Em contraste com o Romantismo, os escritores realistas concebem a realidade segundo uma visão objetiva e materialista. Defendem a produção de obras que retratem o real de modo documental, sem distorção nem idealização, e muitas vezes com uma linguagem próxima do rigor científico. Em geral, os textos servem como instrumentos de denúncia das desigualdades sociais. A burguesia é criticada por transformar as relações sociais e os próprios indivíduos em simples mercadorias. Ocorrem também ataques ao clero e à Igreja Católica.

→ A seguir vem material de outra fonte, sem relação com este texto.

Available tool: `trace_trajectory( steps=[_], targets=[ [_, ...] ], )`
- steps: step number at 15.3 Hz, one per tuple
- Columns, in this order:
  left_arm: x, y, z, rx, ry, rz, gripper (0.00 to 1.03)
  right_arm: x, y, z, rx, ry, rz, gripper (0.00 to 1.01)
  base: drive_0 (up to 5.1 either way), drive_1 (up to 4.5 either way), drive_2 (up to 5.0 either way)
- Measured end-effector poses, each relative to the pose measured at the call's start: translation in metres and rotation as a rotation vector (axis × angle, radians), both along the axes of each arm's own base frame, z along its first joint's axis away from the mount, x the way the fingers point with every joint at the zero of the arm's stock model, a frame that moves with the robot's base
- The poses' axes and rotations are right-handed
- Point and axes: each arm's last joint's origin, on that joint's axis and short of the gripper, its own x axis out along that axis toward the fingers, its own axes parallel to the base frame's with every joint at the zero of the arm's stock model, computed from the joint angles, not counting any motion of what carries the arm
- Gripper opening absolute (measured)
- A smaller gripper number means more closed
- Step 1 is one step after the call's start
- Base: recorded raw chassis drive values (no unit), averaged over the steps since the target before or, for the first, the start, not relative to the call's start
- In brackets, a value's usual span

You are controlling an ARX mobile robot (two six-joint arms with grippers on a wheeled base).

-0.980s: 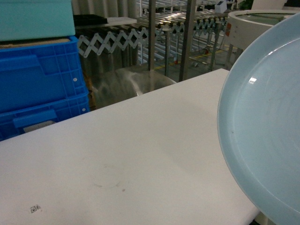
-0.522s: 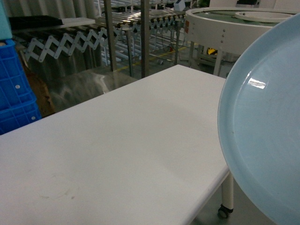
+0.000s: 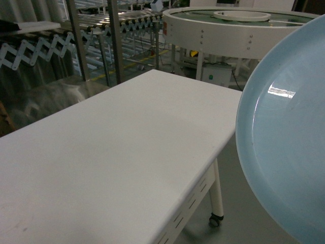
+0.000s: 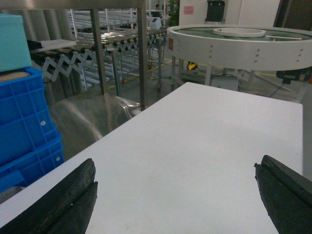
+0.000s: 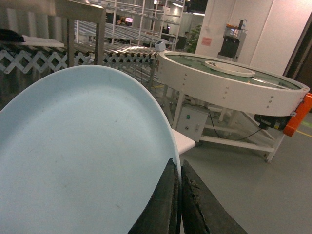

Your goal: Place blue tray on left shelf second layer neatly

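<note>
One right gripper (image 5: 179, 195) pinches the rim of our blue tray (image 5: 83, 161) up beside the white table (image 3: 117, 152), the left gripper (image 4: 175, 195) gapes empty, so we should carry it level and slow.

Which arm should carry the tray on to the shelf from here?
The right. Its fingers are already clamped on the rim of the blue tray, held up beside the white table. The left gripper is open and empty above the table.
</note>
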Motion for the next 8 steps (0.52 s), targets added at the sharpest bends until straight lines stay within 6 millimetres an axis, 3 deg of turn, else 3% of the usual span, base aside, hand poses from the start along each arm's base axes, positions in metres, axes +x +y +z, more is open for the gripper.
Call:
trace_trajectory(
  steps=[8],
  targets=[
    [0.0,0.0,0.0,0.0,0.0,0.0,0.98,0.0,0.0,0.0,0.0,0.0,0.0,0.02,-1.5,-1.54,-1.5]
  ],
)
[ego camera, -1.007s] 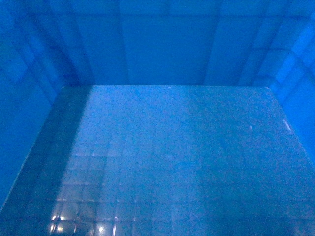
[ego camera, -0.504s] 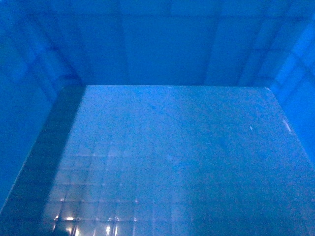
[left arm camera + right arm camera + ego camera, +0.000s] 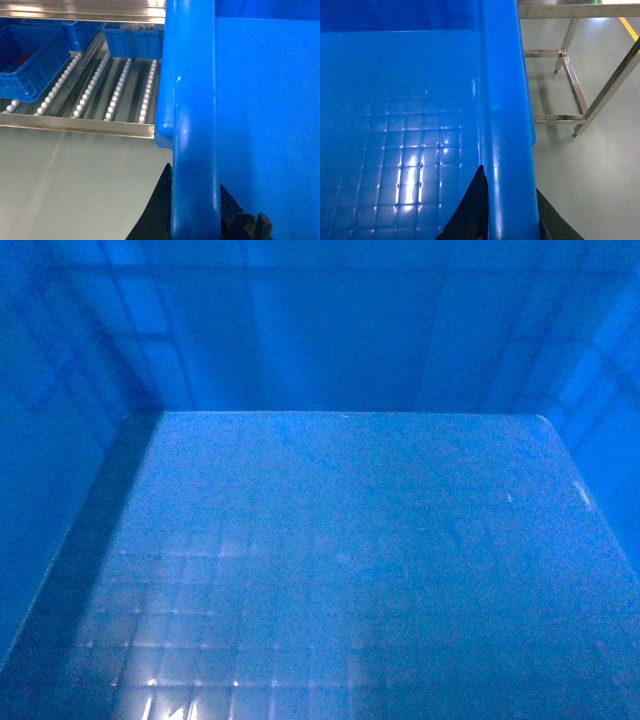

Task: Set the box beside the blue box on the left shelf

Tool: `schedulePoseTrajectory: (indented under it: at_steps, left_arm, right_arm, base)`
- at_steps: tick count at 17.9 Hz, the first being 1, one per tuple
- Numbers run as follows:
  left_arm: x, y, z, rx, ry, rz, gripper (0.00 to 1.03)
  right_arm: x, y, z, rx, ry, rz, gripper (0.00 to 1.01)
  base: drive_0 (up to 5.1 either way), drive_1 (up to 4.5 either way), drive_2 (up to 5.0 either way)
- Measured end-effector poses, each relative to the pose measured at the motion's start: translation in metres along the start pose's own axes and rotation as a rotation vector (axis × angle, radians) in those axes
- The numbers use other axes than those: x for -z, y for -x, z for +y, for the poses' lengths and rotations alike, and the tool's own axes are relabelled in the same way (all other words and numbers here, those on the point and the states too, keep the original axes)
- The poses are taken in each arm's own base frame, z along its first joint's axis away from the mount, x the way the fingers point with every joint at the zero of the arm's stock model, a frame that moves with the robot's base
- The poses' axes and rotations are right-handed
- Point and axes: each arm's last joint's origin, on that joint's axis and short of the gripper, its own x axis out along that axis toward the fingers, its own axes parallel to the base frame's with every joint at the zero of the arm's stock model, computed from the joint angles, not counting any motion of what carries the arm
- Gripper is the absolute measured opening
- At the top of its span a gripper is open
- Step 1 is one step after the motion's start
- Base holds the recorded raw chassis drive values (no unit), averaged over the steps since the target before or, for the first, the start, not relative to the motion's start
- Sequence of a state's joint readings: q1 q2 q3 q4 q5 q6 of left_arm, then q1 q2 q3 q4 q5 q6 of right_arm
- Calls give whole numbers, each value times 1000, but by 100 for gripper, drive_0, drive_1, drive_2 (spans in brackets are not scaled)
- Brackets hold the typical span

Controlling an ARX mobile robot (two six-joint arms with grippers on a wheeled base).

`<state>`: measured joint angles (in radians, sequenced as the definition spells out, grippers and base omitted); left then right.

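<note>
The box fills the head view; I look down on its glossy grid floor (image 3: 340, 560) and inner walls. My left gripper (image 3: 195, 182) is shut on the box's thick left rim (image 3: 192, 110), one black finger (image 3: 160, 210) outside and one inside. On the opposite rim (image 3: 505, 100) my right gripper (image 3: 509, 182) is likewise shut, a finger on each side. In the left wrist view the box's corner hangs at the front rail of the left shelf (image 3: 75, 125), whose roller tracks carry a blue box (image 3: 30, 60) at the left and another blue box (image 3: 132, 42) farther back.
Bare roller lanes (image 3: 117, 87) lie between the shelf's blue boxes and the held box. Steel frame legs and crossbars (image 3: 570, 75) stand on the grey floor (image 3: 590, 175) to the right. Grey floor (image 3: 65, 185) shows below the shelf rail.
In the head view the light patches on the box floor have shifted and the floor has grown brighter; the dark band along its left side is narrower. The box still fills the frame.
</note>
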<state>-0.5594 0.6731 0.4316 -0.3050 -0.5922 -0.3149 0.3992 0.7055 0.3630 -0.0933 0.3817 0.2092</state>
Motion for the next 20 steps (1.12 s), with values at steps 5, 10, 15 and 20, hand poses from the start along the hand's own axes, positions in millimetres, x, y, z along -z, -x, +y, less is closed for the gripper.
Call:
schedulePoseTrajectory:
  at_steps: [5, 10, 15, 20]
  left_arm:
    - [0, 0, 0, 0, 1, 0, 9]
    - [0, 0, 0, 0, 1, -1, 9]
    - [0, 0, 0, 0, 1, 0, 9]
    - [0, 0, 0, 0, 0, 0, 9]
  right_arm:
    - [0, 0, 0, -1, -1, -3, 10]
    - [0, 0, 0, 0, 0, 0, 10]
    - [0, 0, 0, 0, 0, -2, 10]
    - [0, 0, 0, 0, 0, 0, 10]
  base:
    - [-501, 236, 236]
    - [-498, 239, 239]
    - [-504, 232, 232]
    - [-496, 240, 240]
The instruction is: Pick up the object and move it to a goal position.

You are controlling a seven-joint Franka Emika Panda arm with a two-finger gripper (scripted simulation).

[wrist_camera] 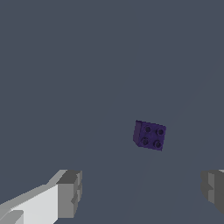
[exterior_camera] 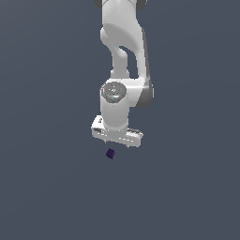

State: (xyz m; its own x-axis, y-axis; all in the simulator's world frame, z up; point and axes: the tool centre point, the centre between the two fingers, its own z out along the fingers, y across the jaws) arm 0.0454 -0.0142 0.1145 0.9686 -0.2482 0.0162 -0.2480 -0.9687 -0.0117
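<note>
**Purple brick waits under spread jaws**

Purple, studded and tiny, the cube (exterior_camera: 110,153) sits on the flat grey counter (exterior_camera: 42,187), towards the exterior view's left of the gripper (exterior_camera: 117,140) and a touch below it, clear of any contact. Moving across, the white arm (exterior_camera: 123,51) hangs straight down over the spot, hand pointing at the surface.

On the wrist camera the cube (wrist_camera: 149,135) shows four studs and lies skewed, not square to the fingertips (wrist_camera: 70,192). The jaws stand wide apart, nothing between them, and the cube is ahead of the gap, not inside it.

Here's the worry: drop from this offset and one finger could land on the brick or nudge it aside. That skew matters too; closing on corners could twist it out or give a poor, slipping hold on the lift.
</note>
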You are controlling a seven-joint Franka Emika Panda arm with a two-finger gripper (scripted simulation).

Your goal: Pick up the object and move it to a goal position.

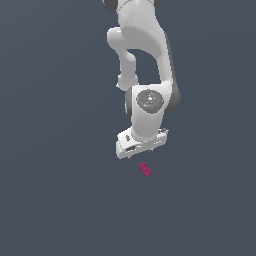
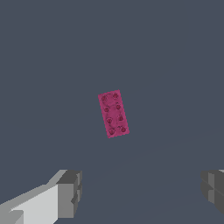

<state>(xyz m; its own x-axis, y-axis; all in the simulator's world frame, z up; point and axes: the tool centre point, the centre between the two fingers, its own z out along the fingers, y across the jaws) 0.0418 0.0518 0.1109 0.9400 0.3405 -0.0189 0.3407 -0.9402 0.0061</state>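
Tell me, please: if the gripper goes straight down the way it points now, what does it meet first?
Probably the bare grey surface, just beside the pink brick. The open gripper has wide-apart fingers, and the brick lies a little ahead of the gap between them; depth is unclear.

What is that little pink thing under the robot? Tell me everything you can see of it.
It is a tiny magenta-pink toy brick, rectangular, with two rows of small round studs on top, eight by the wrist view's count. It looks like matte plastic and undamaged. It lies flat, studs up, on the plain dark grey surface, turned at a slant. Nothing else touches it: the white gripper hangs above with its grey fingers spread wide apart, holding nothing. In the exterior view it sits just below the gripper, slightly toward that view's right.
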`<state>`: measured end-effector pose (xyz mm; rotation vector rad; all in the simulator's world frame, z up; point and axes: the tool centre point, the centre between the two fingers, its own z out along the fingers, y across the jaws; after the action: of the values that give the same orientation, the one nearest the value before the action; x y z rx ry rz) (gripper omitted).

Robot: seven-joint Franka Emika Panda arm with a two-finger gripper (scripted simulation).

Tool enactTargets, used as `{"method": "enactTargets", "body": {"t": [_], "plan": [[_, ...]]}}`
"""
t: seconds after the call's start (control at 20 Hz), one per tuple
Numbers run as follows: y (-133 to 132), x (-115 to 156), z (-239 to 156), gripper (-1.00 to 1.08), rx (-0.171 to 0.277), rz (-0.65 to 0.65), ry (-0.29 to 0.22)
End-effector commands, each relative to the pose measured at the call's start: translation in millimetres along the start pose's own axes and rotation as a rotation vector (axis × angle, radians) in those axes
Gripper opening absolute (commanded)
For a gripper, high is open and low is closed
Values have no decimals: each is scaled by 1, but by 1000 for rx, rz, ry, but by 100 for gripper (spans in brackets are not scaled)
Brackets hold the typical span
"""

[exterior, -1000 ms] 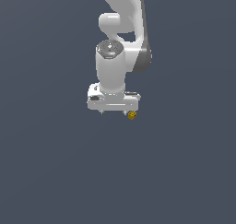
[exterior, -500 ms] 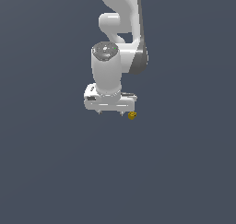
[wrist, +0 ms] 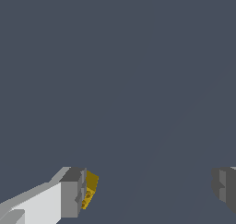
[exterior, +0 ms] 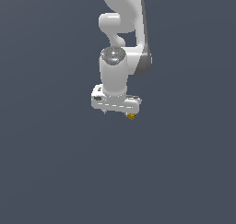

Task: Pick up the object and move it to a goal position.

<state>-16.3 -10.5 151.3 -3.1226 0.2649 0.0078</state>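
End effector (wrist: 147, 191) spread wide — fingers far apart. Yellow object (wrist: 90, 188) touches one finger pad (wrist: 73, 193) only — nothing is clamped.

Flat, even simulator light on a dull slate backdrop; soft low-resolution renders, no glare or cast shadows.
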Motion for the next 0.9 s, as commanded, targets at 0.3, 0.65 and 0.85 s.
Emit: {"method": "enactTargets", "body": {"t": [0.3, 0.65, 0.85], "plan": [[-28, -25, 27, 100, 3, 162, -1], [-49, -51, 50, 100, 2, 313, 1], [-59, -66, 62, 100, 0, 393, 2]]}}
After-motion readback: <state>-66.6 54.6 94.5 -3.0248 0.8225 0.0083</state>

O movimento se desenvolve durante a segunda fase da Revolução Industrial (a partir de 1870), e o capitalismo torna-se um dos alvos centrais das obras literárias do período. Os personagens ganham personalidades mais complexas, se comparadas aos personagens românticos. Em um mundo marcado por divisões econômicas, as fronteiras entre o social e o psicológico muitas vezes remetem ao jogo realista de “aparência versus essência”.

Machado de Assis

O maior ficcionista de sua época e um dos grandes escritores da literatura mundial, Machado de Assis (1839-1908) tornou-se famoso pelos contos e romances que publicou. Sua produção realista é marcada pela consciência das contradições de um Brasil dividido entre o desejo de modernização (segundo modelos capitalistas da burguesia liberal europeia) e a manutenção das estruturas conservadoras de poder (o sistema patriarcal e escravocrata que ainda vigorava no país). O olhar crítico e aguçado do Machado ficcionista explorará ao máximo essas oposições, desmascarando-as aos olhos do leitor. Para além das questões brasileiras, Machado de Assis utiliza a matéria histórica nacional para tratar de problemas e sentimentos comuns a todos os seres humanos, em qualquer parte do mundo.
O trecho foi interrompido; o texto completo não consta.